**Activity:** What you return must match the listing exactly, with every image removed.

**Provided material:**
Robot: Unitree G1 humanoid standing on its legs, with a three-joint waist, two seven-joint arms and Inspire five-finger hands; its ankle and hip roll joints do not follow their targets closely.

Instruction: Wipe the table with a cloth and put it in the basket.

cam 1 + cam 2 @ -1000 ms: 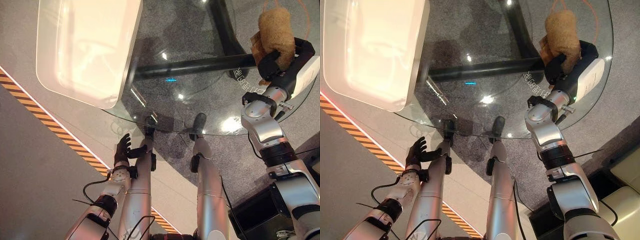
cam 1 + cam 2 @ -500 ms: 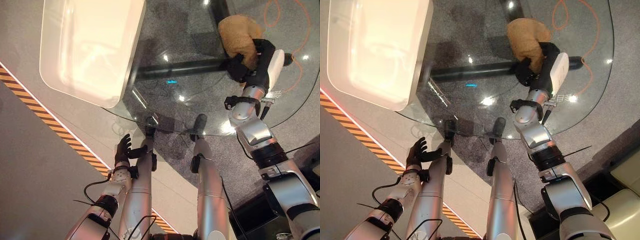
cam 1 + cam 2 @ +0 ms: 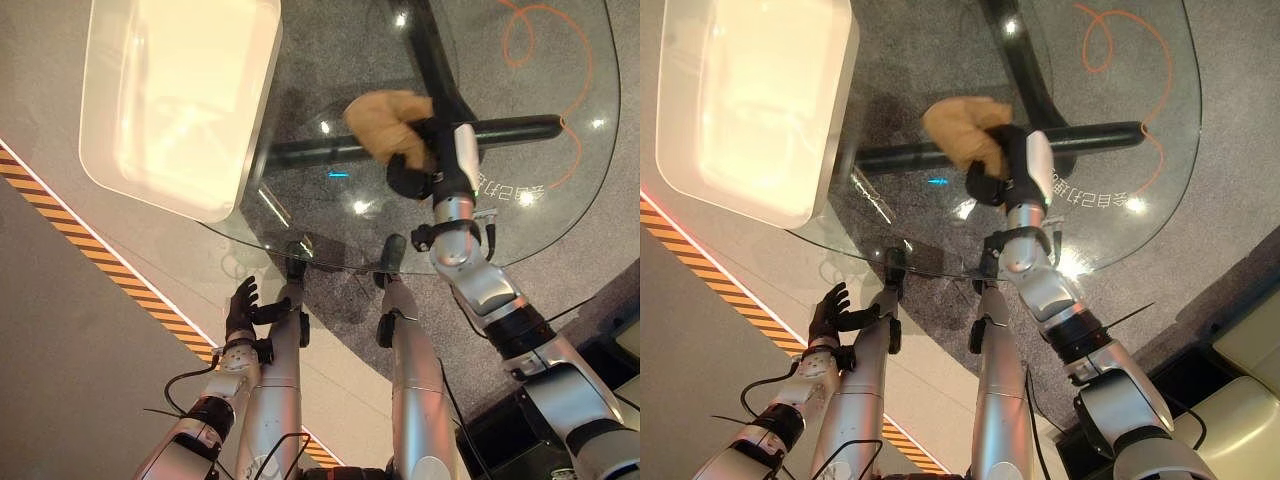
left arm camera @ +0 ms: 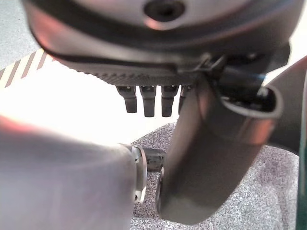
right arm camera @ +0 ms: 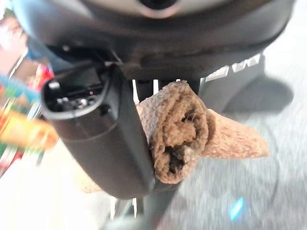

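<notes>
A brown cloth (image 3: 385,118) lies bunched on the round glass table (image 3: 560,165) near its middle. My right hand (image 3: 432,160) is shut on the cloth and holds it against the glass. In the right wrist view the cloth (image 5: 180,129) is a tight roll pinched between thumb (image 5: 110,139) and fingers. A white rectangular basket (image 3: 258,110) stands on the table's left part, about a hand's length from the cloth. My left hand (image 3: 243,305) hangs below the table's near edge, open and holding nothing; its fingers (image 4: 148,103) are straight.
Black base bars (image 3: 510,128) cross under the glass, and an orange cable (image 3: 530,30) loops on the grey carpet beneath. A striped orange-black line (image 3: 100,265) runs along the floor at the left. A dark box (image 3: 500,430) sits at the lower right.
My right hand has swept the cloth across the glass from the table's right edge towards its middle, closer to the basket. The left hand has stayed low.
</notes>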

**Task response:**
Robot: Unitree G1 humanoid standing on its legs, with a three-joint waist, two seven-joint arms and Inspire five-finger hands; its ankle and hip roll joints do not follow their targets closely.

Instruction: Wipe the table with a cloth and put it in the basket.

cam 1 + cam 2 @ -1000 ms: 
cam 1 + cam 2 @ -500 ms: 
cam 1 + cam 2 @ +0 ms: 
left arm camera @ +0 ms: 
right arm camera @ +0 ms: 

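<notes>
A brown cloth (image 3: 385,118) lies bunched on the round glass table (image 3: 560,165) near its middle. My right hand (image 3: 432,160) is shut on the cloth and holds it against the glass. In the right wrist view the cloth (image 5: 180,129) is a tight roll pinched between thumb (image 5: 110,139) and fingers. A white rectangular basket (image 3: 258,110) stands on the table's left part, about a hand's length from the cloth. My left hand (image 3: 243,305) hangs below the table's near edge, open and holding nothing; its fingers (image 4: 148,103) are straight.
Black base bars (image 3: 510,128) cross under the glass, and an orange cable (image 3: 530,30) loops on the grey carpet beneath. A striped orange-black line (image 3: 100,265) runs along the floor at the left. A dark box (image 3: 500,430) sits at the lower right.
My right hand has swept the cloth across the glass from the table's right edge towards its middle, closer to the basket. The left hand has stayed low.
</notes>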

Work on the exercise is complete.